WHAT THE TASK REQUIRES =>
For the records below, print every one exactly, with nothing dropped.

TASK MATERIAL =>
+--

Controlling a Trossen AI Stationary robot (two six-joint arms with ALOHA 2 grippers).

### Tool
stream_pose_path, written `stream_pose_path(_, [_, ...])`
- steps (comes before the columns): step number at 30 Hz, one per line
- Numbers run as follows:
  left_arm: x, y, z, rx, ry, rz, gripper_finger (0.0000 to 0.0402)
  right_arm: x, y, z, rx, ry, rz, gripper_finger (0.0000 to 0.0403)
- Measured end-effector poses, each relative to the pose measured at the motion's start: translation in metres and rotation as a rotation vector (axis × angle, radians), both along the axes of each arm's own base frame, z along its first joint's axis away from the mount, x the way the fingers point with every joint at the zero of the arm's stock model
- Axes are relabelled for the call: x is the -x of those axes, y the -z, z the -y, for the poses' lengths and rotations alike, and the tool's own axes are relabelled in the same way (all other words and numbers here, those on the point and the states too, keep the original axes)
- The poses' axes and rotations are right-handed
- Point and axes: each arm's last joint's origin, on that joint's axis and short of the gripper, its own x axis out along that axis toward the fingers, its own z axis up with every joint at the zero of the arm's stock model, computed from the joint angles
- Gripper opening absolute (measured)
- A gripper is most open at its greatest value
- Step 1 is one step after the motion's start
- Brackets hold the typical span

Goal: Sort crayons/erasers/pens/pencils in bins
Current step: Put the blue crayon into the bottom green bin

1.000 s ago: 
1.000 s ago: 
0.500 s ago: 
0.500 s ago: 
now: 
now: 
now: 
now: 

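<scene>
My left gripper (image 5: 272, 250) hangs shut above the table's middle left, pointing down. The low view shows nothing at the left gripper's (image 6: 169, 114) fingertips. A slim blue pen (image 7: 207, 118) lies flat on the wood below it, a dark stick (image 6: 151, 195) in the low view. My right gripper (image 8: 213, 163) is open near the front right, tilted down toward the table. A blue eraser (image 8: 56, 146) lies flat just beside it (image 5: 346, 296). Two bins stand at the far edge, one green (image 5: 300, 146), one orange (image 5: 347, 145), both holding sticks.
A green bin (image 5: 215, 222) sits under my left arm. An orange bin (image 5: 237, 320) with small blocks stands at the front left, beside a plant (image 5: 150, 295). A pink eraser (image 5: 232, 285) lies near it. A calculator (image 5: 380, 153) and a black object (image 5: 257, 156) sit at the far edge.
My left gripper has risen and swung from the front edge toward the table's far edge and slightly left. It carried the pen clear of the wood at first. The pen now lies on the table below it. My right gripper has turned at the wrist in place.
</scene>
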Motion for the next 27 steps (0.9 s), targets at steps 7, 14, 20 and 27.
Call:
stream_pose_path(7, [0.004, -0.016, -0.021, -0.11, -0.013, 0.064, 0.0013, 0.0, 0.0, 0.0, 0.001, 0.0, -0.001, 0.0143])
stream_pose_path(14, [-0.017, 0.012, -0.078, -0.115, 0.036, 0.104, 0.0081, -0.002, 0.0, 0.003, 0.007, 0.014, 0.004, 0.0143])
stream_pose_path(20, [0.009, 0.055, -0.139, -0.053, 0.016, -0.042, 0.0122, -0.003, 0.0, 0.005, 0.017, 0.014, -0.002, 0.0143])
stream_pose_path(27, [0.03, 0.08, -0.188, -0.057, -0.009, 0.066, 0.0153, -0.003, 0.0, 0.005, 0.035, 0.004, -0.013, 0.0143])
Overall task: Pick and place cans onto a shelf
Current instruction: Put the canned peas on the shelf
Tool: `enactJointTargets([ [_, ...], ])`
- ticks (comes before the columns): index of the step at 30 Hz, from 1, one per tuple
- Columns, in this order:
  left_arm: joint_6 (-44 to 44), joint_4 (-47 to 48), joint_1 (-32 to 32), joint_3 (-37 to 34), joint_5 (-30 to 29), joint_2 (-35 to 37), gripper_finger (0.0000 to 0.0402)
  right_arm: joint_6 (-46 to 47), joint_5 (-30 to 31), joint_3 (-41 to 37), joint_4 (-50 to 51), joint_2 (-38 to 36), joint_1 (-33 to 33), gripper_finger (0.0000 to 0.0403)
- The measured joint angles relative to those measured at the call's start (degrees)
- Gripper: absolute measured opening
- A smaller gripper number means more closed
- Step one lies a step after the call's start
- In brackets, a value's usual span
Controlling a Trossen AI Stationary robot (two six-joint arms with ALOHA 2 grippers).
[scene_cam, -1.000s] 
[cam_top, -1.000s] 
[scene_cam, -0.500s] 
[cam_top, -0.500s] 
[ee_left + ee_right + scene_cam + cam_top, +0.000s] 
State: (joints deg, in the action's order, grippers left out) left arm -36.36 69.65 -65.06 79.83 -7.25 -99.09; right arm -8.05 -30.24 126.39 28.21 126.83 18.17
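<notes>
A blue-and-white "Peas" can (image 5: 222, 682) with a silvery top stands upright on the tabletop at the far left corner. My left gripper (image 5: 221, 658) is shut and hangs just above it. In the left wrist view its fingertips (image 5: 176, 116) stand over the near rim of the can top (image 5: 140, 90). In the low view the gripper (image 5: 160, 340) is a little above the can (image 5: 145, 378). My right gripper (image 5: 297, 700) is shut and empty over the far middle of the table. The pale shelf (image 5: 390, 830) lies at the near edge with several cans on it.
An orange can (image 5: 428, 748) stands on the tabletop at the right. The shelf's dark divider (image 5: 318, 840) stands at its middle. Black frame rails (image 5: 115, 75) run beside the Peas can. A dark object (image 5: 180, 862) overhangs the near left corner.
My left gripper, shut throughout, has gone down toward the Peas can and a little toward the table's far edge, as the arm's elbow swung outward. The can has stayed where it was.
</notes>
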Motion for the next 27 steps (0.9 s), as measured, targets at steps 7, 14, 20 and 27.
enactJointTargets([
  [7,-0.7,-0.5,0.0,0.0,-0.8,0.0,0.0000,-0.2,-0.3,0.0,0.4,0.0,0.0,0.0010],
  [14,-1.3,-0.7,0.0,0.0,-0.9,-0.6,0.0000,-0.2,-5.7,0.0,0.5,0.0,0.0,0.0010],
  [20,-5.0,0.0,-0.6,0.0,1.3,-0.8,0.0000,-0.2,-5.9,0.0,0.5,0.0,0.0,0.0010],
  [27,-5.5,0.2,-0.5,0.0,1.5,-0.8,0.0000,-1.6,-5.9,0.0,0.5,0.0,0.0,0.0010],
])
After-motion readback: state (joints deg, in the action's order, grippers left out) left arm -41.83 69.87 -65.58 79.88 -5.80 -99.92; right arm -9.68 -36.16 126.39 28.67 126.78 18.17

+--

WRITTEN RESPONSE =>
Controlling a Trossen AI Stationary robot (two six-joint arms with ALOHA 2 grippers).

### Tool
stream_pose_path, written `stream_pose_path(_, [_, ...])`
- steps (comes before the columns): step number at 30 Hz, one per line
- Numbers run as follows:
  left_arm: x, y, z, rx, ry, rz, gripper_finger (0.0000 to 0.0402)
  right_arm: x, y, z, rx, ry, rz, gripper_finger (0.0000 to 0.0403)
- Measured end-effector poses, each relative to the pose measured at the motion's start: translation in metres and rotation as a rotation vector (axis × angle, radians), both along the axes of each arm's own base frame, z along its first joint's axis away from the mount, x the way the fingers point with every joint at the zero of the arm's stock model
- Axes are relabelled for the call: x is the -x of those axes, y the -z, z the -y, for the poses' lengths and rotations alike, and the tool's own axes are relabelled in the same way (all other words and numbers here, those on the point and the states too, keep the original axes)
- The poses' axes and rotations are right-handed
- Point and axes: each arm's last joint's origin, on that joint's axis and short of the gripper, its own x axis out along that axis toward the fingers, its own z axis up with every joint at the zero of the arm's stock model, computed from the joint angles
- Gripper opening absolute (measured)
- A gripper is most open at its greatest value
- Step 1 is one step after the motion's start
- Brackets hold the typical span

Goal: Sort crayons/erasers/pens/pencils in bins
Current step: Put the blue crayon into the bottom green bin

1.000 s ago: 
1.000 s ago: 
0.500 s ago: 
0.500 s ago: 
now: 
now: 
now: 
now: 

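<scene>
My left gripper (image 5: 272, 250) hangs shut above the table's middle left, pointing down. The low view shows nothing at the left gripper's (image 6: 169, 114) fingertips. A slim blue pen (image 7: 207, 118) lies flat on the wood below it, a dark stick (image 6: 151, 195) in the low view. My right gripper (image 8: 213, 163) is open near the front right, tilted down toward the table. A blue eraser (image 8: 56, 146) lies flat just beside it (image 5: 346, 296). Two bins stand at the far edge, one green (image 5: 300, 146), one orange (image 5: 347, 145), both holding sticks.
A green bin (image 5: 215, 222) sits under my left arm. An orange bin (image 5: 237, 320) with small blocks stands at the front left, beside a plant (image 5: 150, 295). A pink eraser (image 5: 232, 285) lies near it. A calculator (image 5: 380, 153) and a black object (image 5: 257, 156) sit at the far edge.
My left gripper has risen and swung from the front edge toward the table's far edge and slightly left. It carried the pen clear of the wood at first. The pen now lies on the table below it. My right gripper has turned at the wrist in place.
</scene>
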Motion for the next 27 steps (0.9 s), targets at steps 7, 14, 20 and 27.
Call:
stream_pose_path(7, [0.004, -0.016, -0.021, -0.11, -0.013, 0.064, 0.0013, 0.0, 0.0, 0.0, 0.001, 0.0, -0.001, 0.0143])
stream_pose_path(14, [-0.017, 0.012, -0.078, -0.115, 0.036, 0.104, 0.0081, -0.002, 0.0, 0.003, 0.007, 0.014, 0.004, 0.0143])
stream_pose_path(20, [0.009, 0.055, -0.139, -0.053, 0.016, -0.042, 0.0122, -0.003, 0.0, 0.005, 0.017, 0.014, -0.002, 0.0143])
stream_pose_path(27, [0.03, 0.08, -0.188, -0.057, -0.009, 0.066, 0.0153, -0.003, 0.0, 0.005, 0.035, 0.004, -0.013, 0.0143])
Overall task: Pick and place cans onto a shelf
Current instruction: Put the canned peas on the shelf
Tool: `enactJointTargets([ [_, ...], ])`
- ticks (comes before the columns): index of the step at 30 Hz, from 1, one per tuple
- Columns, in this order:
  left_arm: joint_6 (-44 to 44), joint_4 (-47 to 48), joint_1 (-32 to 32), joint_3 (-37 to 34), joint_5 (-30 to 29), joint_2 (-35 to 37), gripper_finger (0.0000 to 0.0402)
  right_arm: joint_6 (-46 to 47), joint_5 (-30 to 31), joint_3 (-41 to 37), joint_4 (-50 to 51), joint_2 (-38 to 36), joint_1 (-33 to 33), gripper_finger (0.0000 to 0.0403)
- The measured joint angles relative to those measured at the call's start (degrees)
- Gripper: absolute measured opening
- A smaller gripper number means more closed
- Step one lies a step after the call's start
- In brackets, a value's usual span
Controlling a Trossen AI Stationary robot (two six-joint arms with ALOHA 2 grippers).
[scene_cam, -1.000s] 
[cam_top, -1.000s] 
[scene_cam, -0.500s] 
[cam_top, -0.500s] 
[ee_left + ee_right + scene_cam + cam_top, +0.000s] 
State: (joints deg, in the action's order, grippers left out) left arm -36.36 69.65 -65.06 79.83 -7.25 -99.09; right arm -8.05 -30.24 126.39 28.21 126.83 18.17
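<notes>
A blue-and-white "Peas" can (image 5: 222, 682) with a silvery top stands upright on the tabletop at the far left corner. My left gripper (image 5: 221, 658) is shut and hangs just above it. In the left wrist view its fingertips (image 5: 176, 116) stand over the near rim of the can top (image 5: 140, 90). In the low view the gripper (image 5: 160, 340) is a little above the can (image 5: 145, 378). My right gripper (image 5: 297, 700) is shut and empty over the far middle of the table. The pale shelf (image 5: 390, 830) lies at the near edge with several cans on it.
An orange can (image 5: 428, 748) stands on the tabletop at the right. The shelf's dark divider (image 5: 318, 840) stands at its middle. Black frame rails (image 5: 115, 75) run beside the Peas can. A dark object (image 5: 180, 862) overhangs the near left corner.
My left gripper, shut throughout, has gone down toward the Peas can and a little toward the table's far edge, as the arm's elbow swung outward. The can has stayed where it was.
</notes>
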Motion for the next 27 steps (0.9 s), as measured, targets at steps 7, 14, 20 and 27.
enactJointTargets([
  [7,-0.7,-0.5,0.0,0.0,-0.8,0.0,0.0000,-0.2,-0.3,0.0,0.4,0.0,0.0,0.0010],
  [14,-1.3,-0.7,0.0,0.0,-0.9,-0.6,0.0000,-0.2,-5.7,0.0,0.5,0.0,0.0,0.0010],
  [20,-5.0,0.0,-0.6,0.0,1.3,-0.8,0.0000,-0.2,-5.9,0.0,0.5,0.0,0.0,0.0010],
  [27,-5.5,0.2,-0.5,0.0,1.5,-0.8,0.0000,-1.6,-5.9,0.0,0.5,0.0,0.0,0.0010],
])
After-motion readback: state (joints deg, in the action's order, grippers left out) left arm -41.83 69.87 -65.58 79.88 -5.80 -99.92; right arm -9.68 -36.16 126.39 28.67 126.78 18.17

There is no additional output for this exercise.